Кто был, четверо-пятеро из Исполнительного Комитета, начали совещаться. Вопрос был очень сложный. Остановить листовку ещё удастся ли, ещё успеют ли, но и принципиально: это будет наложение запрета на свободное слово социалистической группы – имеют ли они на это право? (Другое дело шовинистическая листовка Гучкова). А с другой стороны и распространение этой листовки по городу сейчас действительно взрывоопасно, ещё поддать огня такому настроению, и сам Совет полетит вверх дном, а уж нового правительства, конечно, никакого не создать. Разумеется, неприятно было им, нескольким тут, брать на себя всю ответственность и ссориться с межрайонцами и большевиками, конечно лучше бы подождать дневного заседания, – но ждать нельзя, это сейчас утром уже полетит по городу. Днём на заседании можно будет поставить во всей полноте вопрос: насколько же имеет право каждая партийная фракция действовать без ведома Совета. Но сейчас…?

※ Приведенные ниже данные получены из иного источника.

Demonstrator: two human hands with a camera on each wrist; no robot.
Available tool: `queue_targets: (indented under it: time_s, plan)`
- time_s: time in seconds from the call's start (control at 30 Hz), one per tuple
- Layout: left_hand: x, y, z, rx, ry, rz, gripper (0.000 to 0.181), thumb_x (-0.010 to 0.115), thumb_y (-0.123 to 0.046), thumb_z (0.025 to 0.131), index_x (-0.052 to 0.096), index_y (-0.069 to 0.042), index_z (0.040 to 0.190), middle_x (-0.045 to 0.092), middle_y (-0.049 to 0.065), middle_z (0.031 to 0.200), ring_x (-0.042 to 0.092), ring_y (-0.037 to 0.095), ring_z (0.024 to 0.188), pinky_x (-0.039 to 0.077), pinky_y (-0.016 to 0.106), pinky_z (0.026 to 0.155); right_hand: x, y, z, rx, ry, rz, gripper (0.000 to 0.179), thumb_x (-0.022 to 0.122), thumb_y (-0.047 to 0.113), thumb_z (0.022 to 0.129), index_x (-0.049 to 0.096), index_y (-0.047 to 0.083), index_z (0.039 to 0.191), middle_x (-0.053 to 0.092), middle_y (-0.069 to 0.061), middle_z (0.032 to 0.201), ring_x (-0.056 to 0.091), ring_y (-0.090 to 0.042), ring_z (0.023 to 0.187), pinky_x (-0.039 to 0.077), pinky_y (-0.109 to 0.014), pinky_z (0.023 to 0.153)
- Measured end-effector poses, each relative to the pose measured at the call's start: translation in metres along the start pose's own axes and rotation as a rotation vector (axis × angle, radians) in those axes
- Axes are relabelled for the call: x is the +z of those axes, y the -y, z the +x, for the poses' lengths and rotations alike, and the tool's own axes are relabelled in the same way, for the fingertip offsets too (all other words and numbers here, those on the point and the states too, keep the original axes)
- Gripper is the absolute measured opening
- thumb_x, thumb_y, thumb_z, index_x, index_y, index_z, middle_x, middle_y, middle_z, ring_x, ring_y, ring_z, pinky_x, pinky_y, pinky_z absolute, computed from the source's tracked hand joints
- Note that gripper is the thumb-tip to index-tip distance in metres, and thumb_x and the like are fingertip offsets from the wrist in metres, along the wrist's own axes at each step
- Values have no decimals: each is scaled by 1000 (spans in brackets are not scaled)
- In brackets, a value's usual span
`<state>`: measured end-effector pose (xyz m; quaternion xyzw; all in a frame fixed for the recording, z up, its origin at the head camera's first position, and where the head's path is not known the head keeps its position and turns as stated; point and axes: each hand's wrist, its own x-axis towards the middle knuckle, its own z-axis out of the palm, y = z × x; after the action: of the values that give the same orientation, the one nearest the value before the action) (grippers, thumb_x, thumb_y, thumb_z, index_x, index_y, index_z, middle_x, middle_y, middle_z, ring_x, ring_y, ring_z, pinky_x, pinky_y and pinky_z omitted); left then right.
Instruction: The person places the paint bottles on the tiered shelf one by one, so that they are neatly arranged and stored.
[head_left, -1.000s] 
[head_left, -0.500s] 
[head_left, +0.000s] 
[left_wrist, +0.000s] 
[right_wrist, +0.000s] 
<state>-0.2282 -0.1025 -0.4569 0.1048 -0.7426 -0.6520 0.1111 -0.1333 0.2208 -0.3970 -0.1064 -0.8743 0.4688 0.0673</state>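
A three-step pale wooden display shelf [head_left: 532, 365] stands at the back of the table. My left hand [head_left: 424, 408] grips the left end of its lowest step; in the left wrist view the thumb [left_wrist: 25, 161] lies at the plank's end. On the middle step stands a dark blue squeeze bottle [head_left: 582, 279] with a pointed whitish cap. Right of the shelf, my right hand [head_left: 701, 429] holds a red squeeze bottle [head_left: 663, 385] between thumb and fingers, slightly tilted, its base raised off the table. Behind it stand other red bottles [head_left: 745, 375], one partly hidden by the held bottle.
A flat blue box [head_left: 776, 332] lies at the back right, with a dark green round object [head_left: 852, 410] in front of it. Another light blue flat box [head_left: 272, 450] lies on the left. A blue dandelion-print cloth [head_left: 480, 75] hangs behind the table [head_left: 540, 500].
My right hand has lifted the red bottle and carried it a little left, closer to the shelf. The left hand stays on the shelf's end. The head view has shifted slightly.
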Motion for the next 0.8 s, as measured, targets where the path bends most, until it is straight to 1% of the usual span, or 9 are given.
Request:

Решились бы они или нет, но тут, к счастью, влетел как буря Керенский. Недавнего изнеможения и равнодушия не было в нём и следа, он просто кидался по комнате, кидался на каждого с яростью. Ярость была об этом самом листке, он только что его прочёл, и обвинял Кротовского и Александровича в провокации, в наследовании царской охранке, – а когда ему стали возражать, что нельзя так резко о партийных товарищах, о своих же революционных демократах, – он стал нападать и на членов Исполнительного Комитета, обвиняя их в пособничестве.
– А что вы скажете сейчас на переговорах? С каким лицом придёте писать декларацию об успокоении?

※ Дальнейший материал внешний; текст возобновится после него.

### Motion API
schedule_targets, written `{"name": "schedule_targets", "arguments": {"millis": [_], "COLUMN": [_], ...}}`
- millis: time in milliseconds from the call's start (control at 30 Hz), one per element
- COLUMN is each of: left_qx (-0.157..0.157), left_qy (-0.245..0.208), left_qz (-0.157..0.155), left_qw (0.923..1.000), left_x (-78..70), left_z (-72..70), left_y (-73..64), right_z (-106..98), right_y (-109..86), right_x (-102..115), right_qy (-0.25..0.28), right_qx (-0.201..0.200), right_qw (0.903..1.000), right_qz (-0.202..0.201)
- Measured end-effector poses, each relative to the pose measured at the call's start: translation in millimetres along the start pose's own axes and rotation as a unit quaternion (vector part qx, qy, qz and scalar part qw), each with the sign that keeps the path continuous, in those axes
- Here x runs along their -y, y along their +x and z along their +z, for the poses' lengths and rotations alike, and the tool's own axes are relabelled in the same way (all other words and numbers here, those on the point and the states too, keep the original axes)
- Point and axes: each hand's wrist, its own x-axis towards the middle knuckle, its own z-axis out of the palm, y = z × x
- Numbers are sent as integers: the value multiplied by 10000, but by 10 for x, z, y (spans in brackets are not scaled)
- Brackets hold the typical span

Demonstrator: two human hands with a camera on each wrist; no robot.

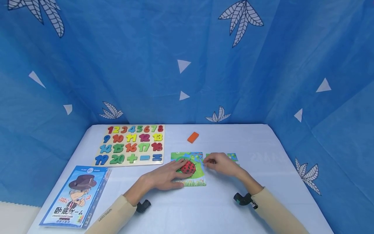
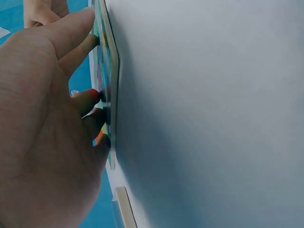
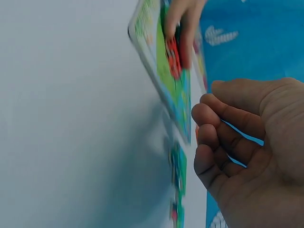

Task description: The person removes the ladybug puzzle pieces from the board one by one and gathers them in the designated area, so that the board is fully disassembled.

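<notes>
A square puzzle board (image 1: 194, 182) with a red ladybug picture (image 1: 188, 167) lies flat at the middle of the white table. My left hand (image 1: 168, 175) rests across its left side, fingers spread and fingertips on the picture. By the board's right edge is my right hand (image 1: 222, 164), its fingers loosely bent and the thumb near the index finger. No object shows between those fingers in the right wrist view. Partly hidden beneath and behind this hand are green and blue puzzle pieces (image 1: 232, 156), also visible below the board in the right wrist view as colourful pieces (image 3: 178, 166).
A wooden number board (image 1: 124, 153) with coloured numerals stands back left. Nearer on the left lies a blue game box (image 1: 76, 198) with a cartoon figure. An orange block (image 1: 193, 137) sits behind the puzzle board. Blue curtains (image 1: 163, 65) enclose the table's back and sides.
</notes>
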Motion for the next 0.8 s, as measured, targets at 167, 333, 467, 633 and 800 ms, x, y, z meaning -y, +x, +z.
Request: {"name": "schedule_targets", "arguments": {"millis": [167, 333, 467, 633, 800], "left_qx": [58, 120, 146, 170, 147], "left_qy": [13, -7, 20, 20, -6], "left_qz": [-32, -23, -21, -77, -80], "left_qw": [10000, 9999, 9999, 9998, 9999], "left_x": [8, 4, 1, 5, 9], "left_z": [-4, -10, -8, 5, 9], "left_y": [-4, -4, -7, -9, -15], "right_z": [201, 335, 394, 439, 455], "right_y": [117, 190, 229, 292, 340], "right_x": [149, 181, 201, 235, 268], "right_qy": [-32, -203, -332, -525, -685], "right_qx": [377, 498, 462, 433, 482], "right_qw": [9987, 9980, 9980, 9975, 9965], "right_qz": [-348, -337, -268, -177, -43]}}
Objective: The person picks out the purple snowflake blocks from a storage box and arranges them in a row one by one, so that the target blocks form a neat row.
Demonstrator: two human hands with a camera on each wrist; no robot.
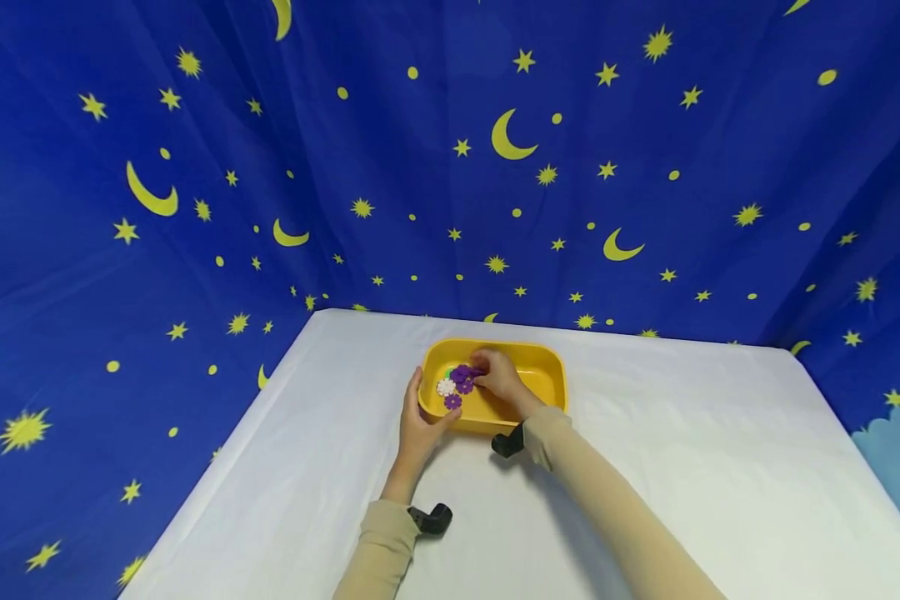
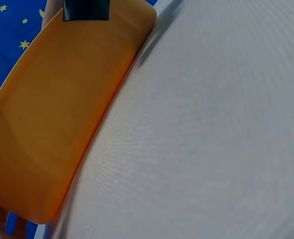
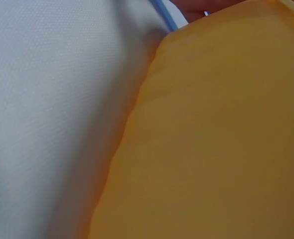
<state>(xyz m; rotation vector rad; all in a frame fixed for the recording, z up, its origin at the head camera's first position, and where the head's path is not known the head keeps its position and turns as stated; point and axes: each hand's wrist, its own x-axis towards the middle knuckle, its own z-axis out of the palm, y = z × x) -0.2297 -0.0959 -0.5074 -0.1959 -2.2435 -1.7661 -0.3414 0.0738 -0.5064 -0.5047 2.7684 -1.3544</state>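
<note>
The left hand (image 1: 417, 429), thumb and fingers spread, grips the yellow plastic bin (image 1: 480, 427) at its left end. Inside, the right hand (image 1: 501, 379) pinches a purple flower-shaped disc (image 1: 477, 373).

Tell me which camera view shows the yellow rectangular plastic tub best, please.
The head view: the yellow rectangular plastic tub lies fully within frame, its inside visible. Both wrist views show mainly its outer side, cropped.

Standing by, I note the white table (image 1: 720, 467) brightly, fairly evenly lit; a soft shadow lies left of the right sleeve (image 1: 607, 500). Head view: stars (image 1: 24, 430) stretch toward the left edge. The 2 wrist views — both dimmer — render the yellow tray's (image 3: 212, 134) wall soft, unsharp.
</note>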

Своей ругнёй Керенский поддал им мужества: рискнуть пока остановить до дневного заседания.
Да тюки-то с листовкой были сгружены тут, через комнату, совсем близко. Гиммер, как всегда самый быстрый в заскоке, отправился на разведку, посмотреть, какие там у большевиков и межрайонцев силы.

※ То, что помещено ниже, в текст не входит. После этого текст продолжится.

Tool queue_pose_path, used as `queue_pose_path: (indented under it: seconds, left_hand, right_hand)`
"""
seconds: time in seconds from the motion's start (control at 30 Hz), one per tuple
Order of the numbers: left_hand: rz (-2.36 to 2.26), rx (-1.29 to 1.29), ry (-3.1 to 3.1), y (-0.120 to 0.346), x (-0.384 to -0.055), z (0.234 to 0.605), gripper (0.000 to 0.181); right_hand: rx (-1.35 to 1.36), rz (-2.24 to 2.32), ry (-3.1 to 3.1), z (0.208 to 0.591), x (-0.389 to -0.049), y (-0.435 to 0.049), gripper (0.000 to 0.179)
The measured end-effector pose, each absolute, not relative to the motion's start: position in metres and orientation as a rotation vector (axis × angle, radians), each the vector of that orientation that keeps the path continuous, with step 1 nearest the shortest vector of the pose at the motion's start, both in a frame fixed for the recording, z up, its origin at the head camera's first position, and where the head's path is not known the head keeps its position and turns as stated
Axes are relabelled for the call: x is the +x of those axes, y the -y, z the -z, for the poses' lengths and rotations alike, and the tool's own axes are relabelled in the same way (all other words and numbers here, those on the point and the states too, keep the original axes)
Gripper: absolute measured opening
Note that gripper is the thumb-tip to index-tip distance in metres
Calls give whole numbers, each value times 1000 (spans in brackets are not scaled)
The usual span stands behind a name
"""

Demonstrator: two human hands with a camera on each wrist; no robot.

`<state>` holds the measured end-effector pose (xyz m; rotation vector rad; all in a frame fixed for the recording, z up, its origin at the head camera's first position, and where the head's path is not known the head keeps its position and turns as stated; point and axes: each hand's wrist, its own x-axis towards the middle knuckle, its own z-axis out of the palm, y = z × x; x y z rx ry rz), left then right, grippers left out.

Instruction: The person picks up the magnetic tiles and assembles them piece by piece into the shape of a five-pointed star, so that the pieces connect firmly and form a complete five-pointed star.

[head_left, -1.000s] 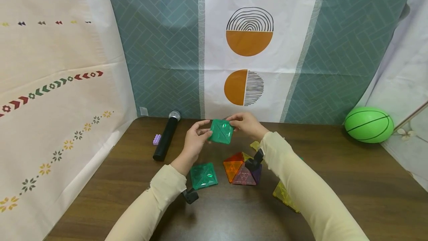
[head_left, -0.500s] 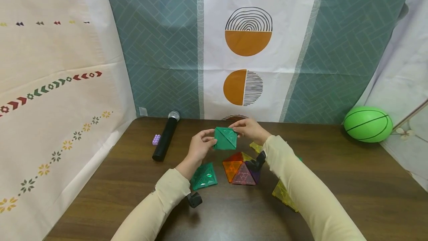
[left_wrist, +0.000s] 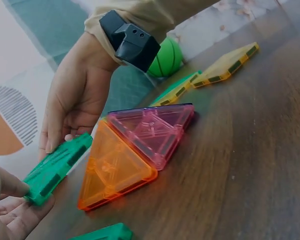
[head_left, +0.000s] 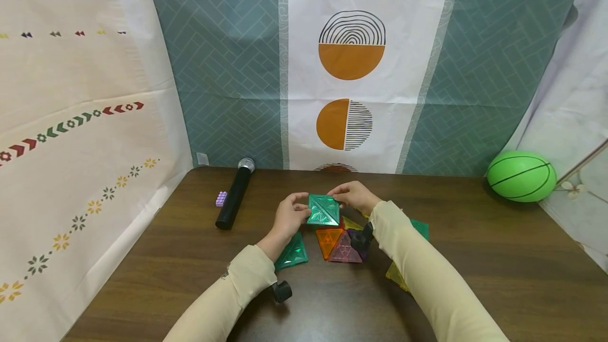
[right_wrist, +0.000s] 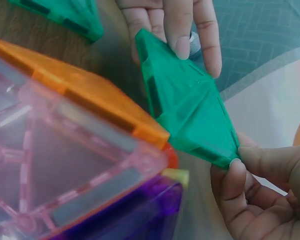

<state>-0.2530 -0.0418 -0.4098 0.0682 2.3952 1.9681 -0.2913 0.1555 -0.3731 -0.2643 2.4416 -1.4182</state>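
Observation:
Both hands hold a green square magnetic tile that has a diagonal line across it, raised over the table. My left hand pinches its left side between thumb and fingers. At the opposite corner, the right hand pinches it with thumb and fingertips. Just nearer to me stands a cluster of triangular magnetic tiles leaning together: an orange one, a pink one, a purple one, with red and yellow ones partly hidden. The held tile overlaps the cluster's far side in the head view.
Another green tile lies beneath the left wrist. By the right forearm are a yellow tile and a green one, both partly covered. A black microphone, a purple brick and a green ball sit farther off.
Both hands have brought the green tile down, nearer and slightly right, closer to the triangle cluster. Its tilt has changed along the way. The tiles on the table have stayed put.

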Motion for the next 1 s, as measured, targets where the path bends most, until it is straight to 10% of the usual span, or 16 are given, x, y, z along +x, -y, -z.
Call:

А оказалось – там оставили сидеть одного Молотова, мешковатого растяпу. На этого Гиммер смело стал наскакивать, тот сперва возражал, но потом потерялся и уступил тюки без скандала.
Флеккель с помощниками тут же их захватили и унесли под арест.
Распространилось пока мало, захватили в последний час.
Фу-у-уф, перевёл Гиммер дух от этой беды, – а спать, а есть ему никто не предлагал, – и вспомнил, что час перерыва кончается, а декларация так и не написана.
Соколова всё не было. Решили с Нахамкисом идти с начатыми строчками на думскую половину и там уже кончать.
А там в коридоре встретили опять Керенского. Хотел его Гиммер порадовать, как хорошо кончилось с листовкой межрайонцев, но Керенский был ещё в новой ипостаси: не метался бешено, но уныл, ломая пальцы.
Он сообщил, что соглашение с цензовиками тем временем сорвано, всё испортил Соколов: он всё это время где-то писал и принёс Милюкову декларацию, и она призывала не то что к примирению, но была против офицеров погромная.
Гиммер с Нахамкисом рванулись выручать – Керенский схватил их обоих за руки и, опять зажигаясь, выговаривал, что так вести дела нельзя, каждый сам по себе, каждая партия сама по себе, никакого твёрдого руководства, а солдатчина отовсюду прёт – и нет сил её удержать. Вот сейчас начнётся утро – и повалят новые толпы, и депутации и делегации, неизвестно зачем, только связать руки, не давать работать. А там, по периферии, будут разливаться погромы, убийства, и придёт конец всякой революции.
Нахамкис успокаивал его, не впадать в панику, на самом деле не так страшно, и от Совета власть не вырвется. Не вырвется!
Пошли дальше без Керенского, встретили Соколова. Он шёл к ним и был смущён. Он думал обрадовать всех своей декларацией, а на самом деле перепугал. Но он так же легко отказывался, как и взялся писать.
Где-то в промежуточной комнате стали читать его декларацию и от души посмеялись. Она была полна беспощадным бичеванием офицерства – какие они мерзавцы, крепостники, реакционеры, приспешники старого режима, гасители свободы, – весьма верная социальная физиономия! А в конце коротко добавлялось, что тем не менее убивать их не надо.